Maria Magdalena Neurater, do Rio de Janeiro, diz que "esta crise que se abateu sobre nosso país" pelo andar das investigações "ainda deverá causar estragos, talvez, irrecuperáveis". Jogando a culpa na elite brasileira, diz Magdalena Neurater, "traz-nos a certeza de que ele está defendendo os únicos responsáveis por toda esta vergonha: a elite petista que fazia parte da cúpula do PT e privava da intimidade do seu gabinete".

Pedro Paulo Abreu diz que "não será através de fácil falácia que o governo conseguirá livrar-se da escandalosa rede de corrupção com que o PT e seus aliados assolaram o Brasil". Marcos Kac diz que "o presidente que jamais trabalhou, seja antes ou depois da eleição; o presidente que acha normal seu filho receber subsídios de uma telefônica na ordem de R$ 5 milhões, enquanto que os atores deste setor dizem que o mesmo ainda está engatinhando no país; o presidente que 'fala' em mandar apurar CPIs, mas 'manda' obstaculizá-las de todas as formas, de ético, este presidente não tem nada, infelizmente".

Gladstone Souza Cabral, advogado, diz que votou no presidente Lula "pois entendia que ele seria a redenção do nosso país, entretanto, estou convicto de que ele tem conhecimento de todas estas armações visando a arrecadar fundos via cofres públicos". Sinvaldo do Nascimento Souza, de Santa Cruz, no Rio de Janeiro, diz que o discurso "dissimuladamente populista" pretende confundir a opinião pública "colocando no mesmo balaio de gatos, conceitos como ética, moral, honestidade e elite".
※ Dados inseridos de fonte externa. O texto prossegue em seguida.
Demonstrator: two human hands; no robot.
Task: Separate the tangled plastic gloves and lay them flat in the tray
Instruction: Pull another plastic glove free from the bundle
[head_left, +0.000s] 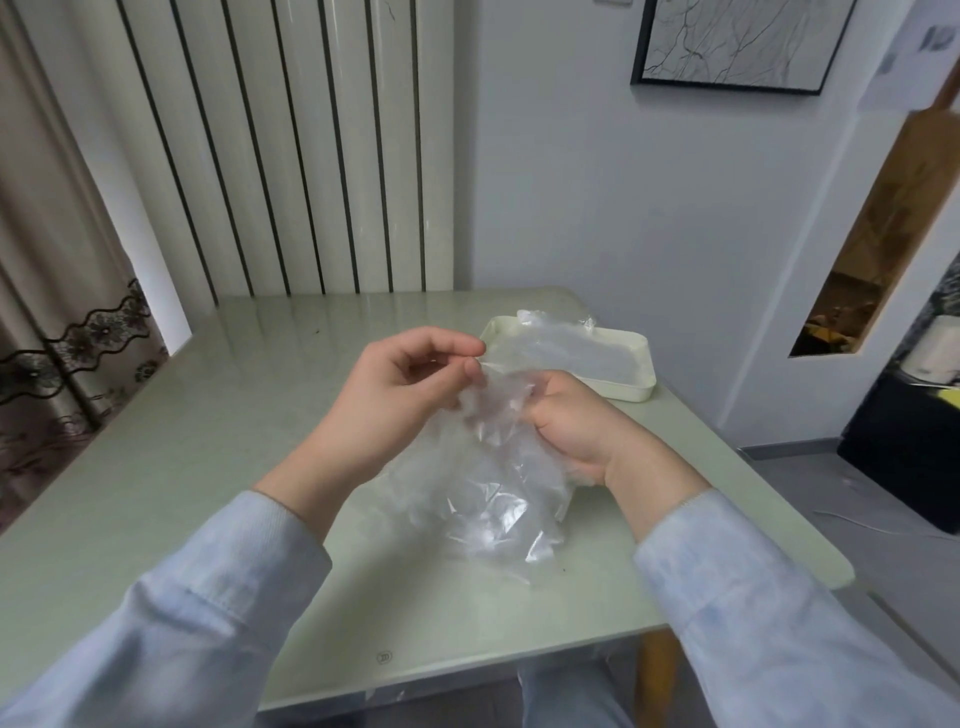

O leitor Paulo Kiffer chama a atenção para o fato de que "quem começou todas as denúncias, que colocaram o nosso Brasil num verdadeiro 'mar de lama', não foi a elite brasileira, elite essa que vem, de forma muito parecida com o 'chavismo', ordinariamente sendo denunciada por Dirceu, Delúbio e agora Lula; e sim, um político, Roberto Jefferson, do PTB, que como todos sabem era da base política aliada do Lula".

O professor Ricardo Berbara, da UFRRJ, me acusa de não ter escrito colunas sobre as denúncias de corrupção no governo Fernando Henrique Cardoso: "Quando o presidente Lula afirma que existem dois pesos e duas medidas quando a imprensa o avalia, deveria tê-lo em mente, porque este foi mesmo um artigo à altura do título de sua coluna".

Como comecei a escrever a coluna há cerca de dois anos, o professor não poderia mesmo ter lido críticas minhas ao governo FHC. E, desde o governo Collor, não se tem uma investigação que revelasse um esquema de corrupção institucional tão disseminada como a que está sendo revelada pela CPI dos Correios.